→ **WORK INSTRUCTION**
Please write out all of the data below exactly, without including the pictures.

→ **INFORMATION SHOWN**
== Segment start ==

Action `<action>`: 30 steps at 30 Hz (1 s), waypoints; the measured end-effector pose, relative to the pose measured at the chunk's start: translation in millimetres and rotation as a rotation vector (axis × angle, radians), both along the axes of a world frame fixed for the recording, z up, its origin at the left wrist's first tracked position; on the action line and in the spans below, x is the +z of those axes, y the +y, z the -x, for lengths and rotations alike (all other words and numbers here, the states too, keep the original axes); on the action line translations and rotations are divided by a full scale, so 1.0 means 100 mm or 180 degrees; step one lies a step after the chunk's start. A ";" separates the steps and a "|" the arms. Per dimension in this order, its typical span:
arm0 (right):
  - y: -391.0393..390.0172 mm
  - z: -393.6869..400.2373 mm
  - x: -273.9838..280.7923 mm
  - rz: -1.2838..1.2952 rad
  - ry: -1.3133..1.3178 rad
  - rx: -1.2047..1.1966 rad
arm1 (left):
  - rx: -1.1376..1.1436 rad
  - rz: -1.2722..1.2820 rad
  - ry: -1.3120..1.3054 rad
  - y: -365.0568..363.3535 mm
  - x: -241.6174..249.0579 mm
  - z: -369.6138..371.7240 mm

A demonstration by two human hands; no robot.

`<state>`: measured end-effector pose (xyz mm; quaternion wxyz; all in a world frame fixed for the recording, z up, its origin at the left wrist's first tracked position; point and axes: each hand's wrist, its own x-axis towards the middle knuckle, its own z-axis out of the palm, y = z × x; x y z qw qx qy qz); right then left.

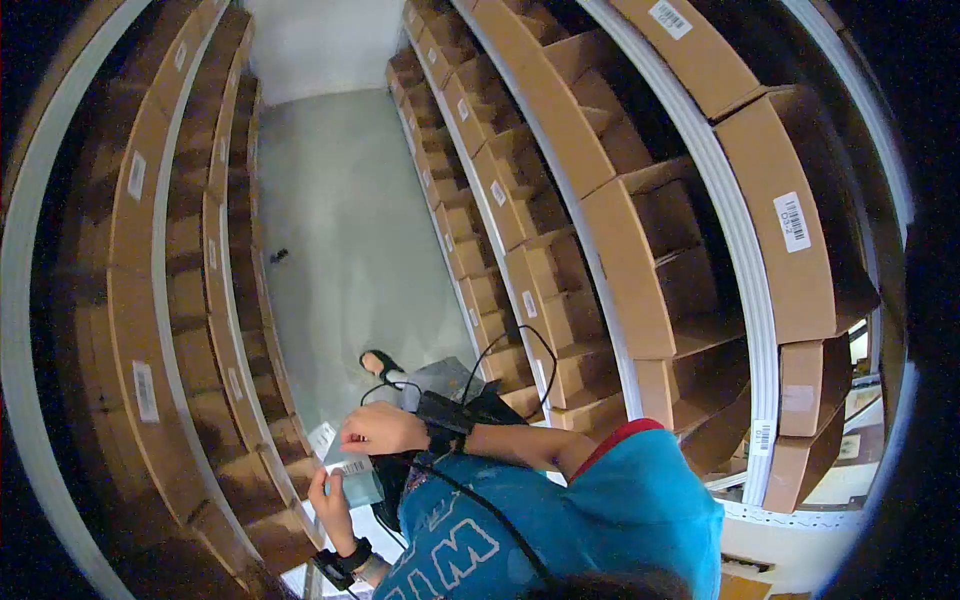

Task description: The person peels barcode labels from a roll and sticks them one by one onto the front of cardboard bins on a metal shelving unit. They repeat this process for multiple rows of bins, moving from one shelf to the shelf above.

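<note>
A white barcode label (350, 468) lies between my two hands, low in front of my body. My left hand (334, 510) pinches its lower left edge between thumb and finger. Just above it, my right hand (388, 430) is closed, fingertips curled together beside the label's upper edge; what they pinch is too small to make out. A second small white label (322, 438) shows left of my right fingertips. Beneath the barcode label is a pale greenish flat surface (365, 488), partly covered by it. Dark devices with cables are strapped to both wrists.
Shelves of open cardboard boxes (790, 215) with barcode stickers rise on the right; similar boxes (140, 230) line the left. A grey-green floor aisle (350, 200) runs between them to a white wall (325, 45). One sandalled foot (376, 364) shows. A black cable (553, 360) loops near my right arm.
</note>
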<state>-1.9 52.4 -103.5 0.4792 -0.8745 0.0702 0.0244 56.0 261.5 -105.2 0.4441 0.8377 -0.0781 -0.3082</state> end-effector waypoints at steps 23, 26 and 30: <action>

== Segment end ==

→ **ANSWER FOR THE TASK**
Action `<action>`: 30 steps at 30 Hz (1 s), waypoints; the measured end-effector pose, relative to the pose measured at the chunk's start: translation in millimetres and rotation as a rotation vector (axis × angle, radians), both along the axes of a world frame fixed for the recording, z up, its origin at the left wrist's first tracked position; on the action line and in the spans below, x is the +z of those axes, y the +y, z the -x, for lengths and rotations alike (all other words and numbers here, the states too, keep the original axes); on the action line translations and rotations are divided by a full scale, so 1.0 means 100 mm or 180 degrees; step one lies a step after the chunk's start. A ";" separates the steps and a "|" the arms. Per dimension in this order, its typical span:
arm0 (right):
  - y: -391.0393..390.0172 mm
  - z: -393.6869..400.2373 mm
  - x: -273.9838..280.7923 mm
  - rz: -1.2838..1.2952 rad
  - ry: -1.3133..1.3178 rad
  - rx: -1.2047..1.1966 rad
arm1 (left):
  - rx: -1.1376..1.1436 rad
  - rz: -1.2722..1.2820 rad
  - ry: -1.3120..1.3054 rad
  - y: -365.0568..363.3535 mm
  - x: -241.6174..249.0579 mm
  - z: -369.6138..371.7240 mm

A demonstration by two human hands; no robot.

`<state>`: measured end-effector pose (xyz mm; quaternion wxyz; all in a world frame fixed for the recording, z up, its origin at the left wrist's first tracked position; point and axes: each hand's wrist, its own x-axis towards the middle knuckle, its own z-axis out of the palm, y = z × x; x y z qw qx qy qz); right then left.


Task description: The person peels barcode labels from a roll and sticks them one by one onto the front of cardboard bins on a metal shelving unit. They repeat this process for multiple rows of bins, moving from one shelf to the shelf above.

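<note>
A white barcode label (350, 468) lies between my two hands, low in front of my body. My left hand (334, 510) pinches its lower left edge between thumb and finger. Just above it, my right hand (388, 430) is closed, fingertips curled together beside the label's upper edge; what they pinch is too small to make out. A second small white label (322, 438) shows left of my right fingertips. Beneath the barcode label is a pale greenish flat surface (365, 488), partly covered by it. Dark devices with cables are strapped to both wrists.
Shelves of open cardboard boxes (790, 215) with barcode stickers rise on the right; similar boxes (140, 230) line the left. A grey-green floor aisle (350, 200) runs between them to a white wall (325, 45). One sandalled foot (376, 364) shows. A black cable (553, 360) loops near my right arm.
</note>
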<state>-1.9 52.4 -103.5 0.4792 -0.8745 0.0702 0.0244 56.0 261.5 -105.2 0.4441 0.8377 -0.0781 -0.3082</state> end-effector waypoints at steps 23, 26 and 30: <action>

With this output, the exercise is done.